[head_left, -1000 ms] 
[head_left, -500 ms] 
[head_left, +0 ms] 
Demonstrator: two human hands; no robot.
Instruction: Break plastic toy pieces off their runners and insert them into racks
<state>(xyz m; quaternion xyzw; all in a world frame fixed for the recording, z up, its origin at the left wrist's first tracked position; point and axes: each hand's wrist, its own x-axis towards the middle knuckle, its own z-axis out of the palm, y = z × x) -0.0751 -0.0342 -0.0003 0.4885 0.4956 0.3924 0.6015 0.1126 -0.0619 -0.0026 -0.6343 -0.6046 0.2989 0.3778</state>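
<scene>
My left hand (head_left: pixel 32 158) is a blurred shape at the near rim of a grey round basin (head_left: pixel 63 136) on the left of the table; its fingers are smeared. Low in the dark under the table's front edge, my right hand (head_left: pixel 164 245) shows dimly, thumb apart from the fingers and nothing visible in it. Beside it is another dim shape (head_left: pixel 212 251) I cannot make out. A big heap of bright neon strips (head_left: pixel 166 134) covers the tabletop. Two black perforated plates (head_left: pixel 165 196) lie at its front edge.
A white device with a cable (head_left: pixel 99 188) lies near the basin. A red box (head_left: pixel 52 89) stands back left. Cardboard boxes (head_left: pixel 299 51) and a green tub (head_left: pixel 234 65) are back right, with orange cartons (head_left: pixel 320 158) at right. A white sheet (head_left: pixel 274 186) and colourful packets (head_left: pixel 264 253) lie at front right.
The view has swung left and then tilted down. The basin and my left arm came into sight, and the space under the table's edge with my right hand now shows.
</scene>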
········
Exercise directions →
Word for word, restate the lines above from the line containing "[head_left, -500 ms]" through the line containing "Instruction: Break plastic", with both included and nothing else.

Solution for this problem →
[head_left, -500 ms] 
[head_left, +0 ms] 
Demonstrator: two human hands; no robot.
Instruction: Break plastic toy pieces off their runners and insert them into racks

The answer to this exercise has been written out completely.